We stopped for a typical Tuscan lunch at a restaurant on a hilltop with great views across to the village of San Gigminano on another hilltop some distance away. All around us was the familiar Tuscan landscape. What you see in the postcards is what you get in reality here. It’s a treat for the eyes. Our lunch was good. We had a selection of local cheeses, meats and bread drizzled with olive oil with a glass of the local vernacchia white wine, followed by pasta with meat sauce and a glass of chianti, and finally a glass of dessert wine, vinsanto, with cantucci almond biscuits for dipping.

We drove on to San Gigminano, a walled village famous for its towers. The towers were once a status symbol for wealthy, important families in the village. Fourteen still stand today. Like Siena earlier in the day, only on a smaller scale, it was an enchanting medieval town with many of its streets, buildings and piazzas looking almost like they might have looked five or six hundred years ago. The architecture in the village is either Romanesque or Gothic. Of course, San Gigminano is now crawling with tourists and what were formerly people’s homes are now shops, but the place still retains its medieval charm.

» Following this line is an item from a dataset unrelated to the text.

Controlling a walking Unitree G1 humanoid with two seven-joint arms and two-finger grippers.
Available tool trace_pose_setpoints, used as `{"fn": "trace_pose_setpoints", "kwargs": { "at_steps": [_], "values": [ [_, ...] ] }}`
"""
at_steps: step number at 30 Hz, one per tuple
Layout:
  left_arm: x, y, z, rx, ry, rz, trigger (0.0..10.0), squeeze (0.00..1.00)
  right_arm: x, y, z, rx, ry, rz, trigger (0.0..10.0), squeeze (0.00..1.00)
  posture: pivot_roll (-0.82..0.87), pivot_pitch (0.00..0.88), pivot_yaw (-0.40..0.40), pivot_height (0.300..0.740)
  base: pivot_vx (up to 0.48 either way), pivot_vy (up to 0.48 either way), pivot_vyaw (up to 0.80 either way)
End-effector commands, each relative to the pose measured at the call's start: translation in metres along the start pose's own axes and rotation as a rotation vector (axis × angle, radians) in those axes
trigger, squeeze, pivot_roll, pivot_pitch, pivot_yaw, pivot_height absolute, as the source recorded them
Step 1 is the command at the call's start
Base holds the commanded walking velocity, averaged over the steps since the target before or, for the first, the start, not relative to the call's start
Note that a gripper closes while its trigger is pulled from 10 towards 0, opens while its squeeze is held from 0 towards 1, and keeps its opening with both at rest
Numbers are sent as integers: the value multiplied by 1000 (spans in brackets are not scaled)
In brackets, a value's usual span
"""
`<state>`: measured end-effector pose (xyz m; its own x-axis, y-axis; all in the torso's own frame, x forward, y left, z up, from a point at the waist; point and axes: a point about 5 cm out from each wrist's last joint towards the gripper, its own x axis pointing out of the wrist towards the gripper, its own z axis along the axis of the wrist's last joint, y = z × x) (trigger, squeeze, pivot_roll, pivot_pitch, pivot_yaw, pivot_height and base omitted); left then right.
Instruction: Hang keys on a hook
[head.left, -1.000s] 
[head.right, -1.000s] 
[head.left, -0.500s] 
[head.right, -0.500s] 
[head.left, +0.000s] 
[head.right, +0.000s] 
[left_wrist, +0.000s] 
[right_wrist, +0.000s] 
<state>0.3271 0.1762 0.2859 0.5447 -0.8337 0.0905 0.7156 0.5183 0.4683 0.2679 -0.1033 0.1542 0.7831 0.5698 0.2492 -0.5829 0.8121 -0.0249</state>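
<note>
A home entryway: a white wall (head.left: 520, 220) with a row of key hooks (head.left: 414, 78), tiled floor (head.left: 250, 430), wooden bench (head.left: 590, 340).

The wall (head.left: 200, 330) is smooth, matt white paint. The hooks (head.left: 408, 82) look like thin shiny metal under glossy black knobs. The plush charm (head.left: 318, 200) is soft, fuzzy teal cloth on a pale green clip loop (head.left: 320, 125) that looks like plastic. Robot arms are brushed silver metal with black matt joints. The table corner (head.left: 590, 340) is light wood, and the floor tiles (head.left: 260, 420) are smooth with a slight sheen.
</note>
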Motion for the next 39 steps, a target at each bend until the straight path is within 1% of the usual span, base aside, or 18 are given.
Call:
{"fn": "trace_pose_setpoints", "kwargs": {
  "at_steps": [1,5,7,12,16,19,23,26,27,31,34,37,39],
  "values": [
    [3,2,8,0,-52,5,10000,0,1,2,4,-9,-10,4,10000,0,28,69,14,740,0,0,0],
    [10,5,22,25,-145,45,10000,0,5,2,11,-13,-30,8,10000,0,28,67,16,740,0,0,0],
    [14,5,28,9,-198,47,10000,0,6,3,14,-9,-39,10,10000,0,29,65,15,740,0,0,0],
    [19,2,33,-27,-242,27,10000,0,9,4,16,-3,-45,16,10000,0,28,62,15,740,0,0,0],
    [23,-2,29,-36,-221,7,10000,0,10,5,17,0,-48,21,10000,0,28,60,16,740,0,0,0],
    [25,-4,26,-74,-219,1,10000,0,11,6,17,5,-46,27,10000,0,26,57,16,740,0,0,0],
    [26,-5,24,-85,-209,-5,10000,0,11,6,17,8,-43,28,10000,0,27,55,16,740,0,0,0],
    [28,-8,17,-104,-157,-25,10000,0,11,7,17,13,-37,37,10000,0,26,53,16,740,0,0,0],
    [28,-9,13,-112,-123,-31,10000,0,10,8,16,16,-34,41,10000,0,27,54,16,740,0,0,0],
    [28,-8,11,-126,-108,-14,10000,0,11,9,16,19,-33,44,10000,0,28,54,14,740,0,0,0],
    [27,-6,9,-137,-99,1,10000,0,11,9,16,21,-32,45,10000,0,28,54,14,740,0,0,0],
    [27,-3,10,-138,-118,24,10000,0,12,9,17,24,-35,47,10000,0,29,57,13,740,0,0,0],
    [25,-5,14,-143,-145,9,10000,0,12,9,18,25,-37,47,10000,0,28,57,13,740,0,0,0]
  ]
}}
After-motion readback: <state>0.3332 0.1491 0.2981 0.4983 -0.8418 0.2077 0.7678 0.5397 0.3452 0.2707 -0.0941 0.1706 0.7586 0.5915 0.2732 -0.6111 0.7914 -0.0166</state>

Back in time, the city was a place where pilgrims would stop on their way to Rome. It traded in saffron, farm produce and vernacchia wine and its residents prospered. But the Black Plague decimated the population here and the townsfolk who survived were forced to submit the the rule of Florence.

The church here housed many art treasures from the early Renaissance. Its walls were essentially a gallery of wonderfully preserved frescoes, mainly from the 14th and 15th centuries, which illustrated familiar stories from the Bible.

As with Siena, we were limited with time here by the need to be back on the bus for the next part of the trip, so we only had about an hour, but we loved San Gigminano and thought it would be a wonderful place to stay for a few days.